Oh yes, VERY effective. And the business of Beatrice and Murka hanging over him is sobering for him – he’s had people die before, but he’s beginning to understand one of those huge responsibilities of leadership – the introspection of that is quite a settling force, in some ways. I was particularly sad about Murka – we’d already seen him in action in “Labyrinth” and he was a great character! Bujold really subscribed to the “Kill off your darlings” mantra eh? 🙂

ALEX:

Mark, the clone, promises to be a verrrry interesting part of the saga from now on. Bujold does an intriguing thing here with the question of nature/nurture, because while Galen was attempting to re-create Miles, he was doing so in a completely different environment. Let’s not even go into what was necessary to turn Mark physically into Miles – I had hoped that they would have tried introducing the poison into the uterine replicator or something similar, but no… I felt an immense sympathy for Mark, which I am sure was Bujold’s point; he’s just a pawn for everyone, even Miles, it’s no wonder that he has trust issues. I can’t wait to see what Bujold does with him over time. I admit that I had rather expected everything to be tied up, if not neatly then with greater hope than we are left with re: Mark’s position, by the conclusion of the story. Bujold doesn’t exactly make things easy, does she?

TEHANI:

Never! And just you wait til Mirror Dance!

ALEX:

On the other hand … yay Quinn! More Quinn is good! It was fun to see Miles finally having a mostly-normal relationship with a woman (not pining unrequitedly, not getting it on with an 8ft, 16-year-old genetic experiment…), particularly when it’s a woman who most definitely knows her own mind stands up for herself. The bit where she refuses to be Lady Vorkosigan but still wants to jump his bones? Marvellous.

TEHANI:

I like that Quinn doesn’t succumb to Miles here. We know he’s got such a forceful and charismatic personae that it really would have been something he could have talked her into. And, traditionally in stories, the hero gets the girl, right? And he’s already missed out on Elena, so it’s his turn now, right? Which makes it so much cooler that he DOESN’T get the girl! It’s logical, and sensible, and I’m glad that Bujold let it happen this way.

ALEX:

Their relationship makes sense – on her terms, not his.

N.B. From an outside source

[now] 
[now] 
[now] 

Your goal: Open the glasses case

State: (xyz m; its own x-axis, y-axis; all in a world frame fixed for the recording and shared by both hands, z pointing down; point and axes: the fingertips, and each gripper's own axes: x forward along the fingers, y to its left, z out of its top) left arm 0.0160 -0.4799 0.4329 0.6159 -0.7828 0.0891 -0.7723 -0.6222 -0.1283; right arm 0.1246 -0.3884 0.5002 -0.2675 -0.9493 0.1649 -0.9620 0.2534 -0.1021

Ivan … still not that intriguing, I’m afraid. I like him and all, but he’s not come into his own yet. I admit it’s clear that he’s nowhere near as dense as Miles might sometimes think though.

TEHANI:

We definitely are starting to see some sparks of who Ivan really is, when he’s not completely bombarded by Miles. The flashes of innovative thought are hopeful!

ALEX:

For some reason I was thinking about Tom Clancy the other day, and it occurred to me that if Clancy were writing Miles, he would end up being the Emperor. Or at least in Illyan’s job. That would be awesome.

TEHANI:

You’re fishing again!! Interesting train of thought… 🙂 Onwards!!